How does reconstruction after a facial skin cancer work?+
The cutaneous tumour (carcinoma, sometimes melanoma) is first removed with a safety margin, and the specimen is analysed under the microscope. The reconstruction is carried out at the same time or in a delayed fashion, using a suture, skin graft or flap depending on the size and location, with a focus on monitoring any recurrence.
What is Mohs surgery?+
It is a technique for removing cutaneous carcinomas in which the margins are checked under the microscope layer by layer, during the procedure. Only what is necessary is removed: the cure rate is very high and the preservation of healthy skin is maximal, which makes a discreet reconstruction easier — an advantage in delicate areas such as the nose, the eyelid or the ear.
Can a facial scar or burn be treated?+
Yes. A scar never disappears completely, but its appearance can be greatly reduced (scar revision, Z-plasty, grafting, dermabrasion/laser, facial fat transfer, skin expansion). Treatment is performed on a mature scar (more than 6 months old) and on a burn after-effect generally after one year.
Skin graft or flap: what is the difference?+
The graft brings a thin layer of skin taken from elsewhere (the neck, around the ear) to fill a loss of substance; it makes monitoring easier but can produce a slight « patch effect ». The flap moves a neighbouring area of skin, along with its blood supply: the result is often more harmonious in colour and texture. The choice depends on the size, the site and the risk of recurrence.

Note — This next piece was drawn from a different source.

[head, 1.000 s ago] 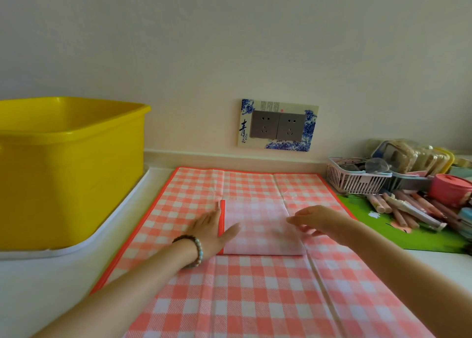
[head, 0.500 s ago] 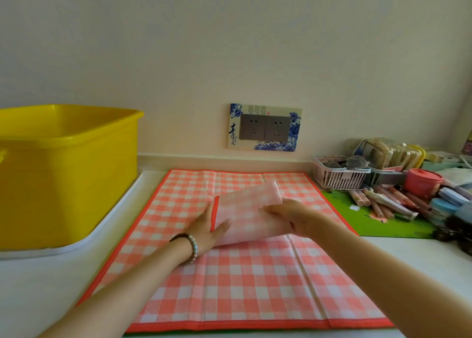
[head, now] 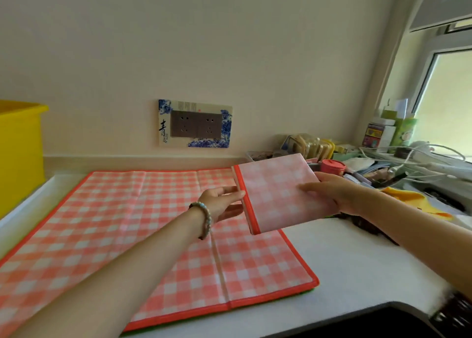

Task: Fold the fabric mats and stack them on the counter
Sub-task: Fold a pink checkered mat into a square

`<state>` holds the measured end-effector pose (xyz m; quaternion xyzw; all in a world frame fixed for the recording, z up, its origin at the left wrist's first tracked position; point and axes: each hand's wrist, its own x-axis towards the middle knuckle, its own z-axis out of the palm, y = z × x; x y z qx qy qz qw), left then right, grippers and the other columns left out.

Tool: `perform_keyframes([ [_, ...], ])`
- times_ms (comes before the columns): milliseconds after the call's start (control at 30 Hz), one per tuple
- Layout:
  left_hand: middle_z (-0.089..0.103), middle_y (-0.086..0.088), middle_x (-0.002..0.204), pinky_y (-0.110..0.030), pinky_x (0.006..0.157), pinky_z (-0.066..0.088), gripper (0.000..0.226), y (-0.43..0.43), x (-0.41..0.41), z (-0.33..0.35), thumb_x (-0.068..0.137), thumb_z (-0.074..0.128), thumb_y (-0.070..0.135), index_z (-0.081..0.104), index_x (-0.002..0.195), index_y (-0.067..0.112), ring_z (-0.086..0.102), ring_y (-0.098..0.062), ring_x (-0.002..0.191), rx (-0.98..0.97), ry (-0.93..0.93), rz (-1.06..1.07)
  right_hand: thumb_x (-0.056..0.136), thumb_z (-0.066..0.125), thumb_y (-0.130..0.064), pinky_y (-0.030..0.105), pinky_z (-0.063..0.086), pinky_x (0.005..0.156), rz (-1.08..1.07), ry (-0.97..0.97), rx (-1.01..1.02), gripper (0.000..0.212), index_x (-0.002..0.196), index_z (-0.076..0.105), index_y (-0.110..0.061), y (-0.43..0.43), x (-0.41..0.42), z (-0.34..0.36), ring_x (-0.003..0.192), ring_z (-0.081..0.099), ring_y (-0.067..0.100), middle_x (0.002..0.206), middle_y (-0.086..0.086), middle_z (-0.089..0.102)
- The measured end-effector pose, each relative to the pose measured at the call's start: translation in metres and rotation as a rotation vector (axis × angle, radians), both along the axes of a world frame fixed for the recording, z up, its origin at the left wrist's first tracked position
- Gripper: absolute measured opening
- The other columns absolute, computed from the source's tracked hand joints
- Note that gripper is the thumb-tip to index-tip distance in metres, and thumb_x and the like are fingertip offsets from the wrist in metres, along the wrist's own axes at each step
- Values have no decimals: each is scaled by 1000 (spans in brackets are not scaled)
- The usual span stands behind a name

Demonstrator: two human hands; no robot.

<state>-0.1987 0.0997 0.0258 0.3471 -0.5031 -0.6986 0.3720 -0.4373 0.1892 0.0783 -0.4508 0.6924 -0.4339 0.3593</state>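
A folded pink checked mat (head: pixel 275 192) with an orange edge is in the air above the right side of the counter. My right hand (head: pixel 329 192) grips its right side, fingers spread on top. My left hand (head: pixel 222 202), with a bead bracelet on the wrist, holds its left orange edge. Below, a larger pink checked mat (head: pixel 132 230) lies spread flat on the white counter (head: pixel 344 266), with a green edge showing under its front right corner.
A yellow tub (head: pixel 18 154) stands at the far left. A wall socket panel (head: pixel 195 123) is on the back wall. Clutter fills the back right: a red lidded pot (head: pixel 332 166), boxes, cables, a yellow cloth (head: pixel 408 200). A dark sink edge (head: pixel 383 322) lies at the bottom right.
Both hands lifted the folded mat off the spread mat and carried it to the right, above the counter. The view has swung right.
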Motion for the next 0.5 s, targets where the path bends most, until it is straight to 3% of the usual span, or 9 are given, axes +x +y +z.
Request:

Is the procedure painful? What is recovery like?+
The pain is generally moderate and well relieved by simple painkillers. Recovery involves swelling and bruising for a few days, dressings and removal of the stitches around the 5th–10th day. Around 15 days off work is common.
Is the reconstruction done in a single stage?+
Not always. Large or complex losses of substance are sometimes reconstructed in several surgical stages, spaced a few weeks to a few months apart, with possible touch-ups to refine the result.
Will a visible scar remain?+
A scar is unavoidable, but the surgeon places it as far as possible within the natural creases and lines of the face to make it discreet. It is red at first and then fades over several months; careful aftercare and, if needed, a secondary revision improve its appearance further.
How much does facial reconstructive surgery cost in Paris?+
The price depends on the lesion, the extent and the technique. As a guide, an autograft or a flap of the face ranges between €1,200 and €2,600 in fees; in the case of insurance coverage, part is reimbursed. A detailed quote is provided after the consultation.
Who performs these procedures?+
Dr Vincent Hunsinger, a plastic surgeon practising in Paris, is trained in reconstructive and repair surgery as well as cosmetic surgery; for extensive bone involvement, care can be multidisciplinary (maxillofacial, ENT).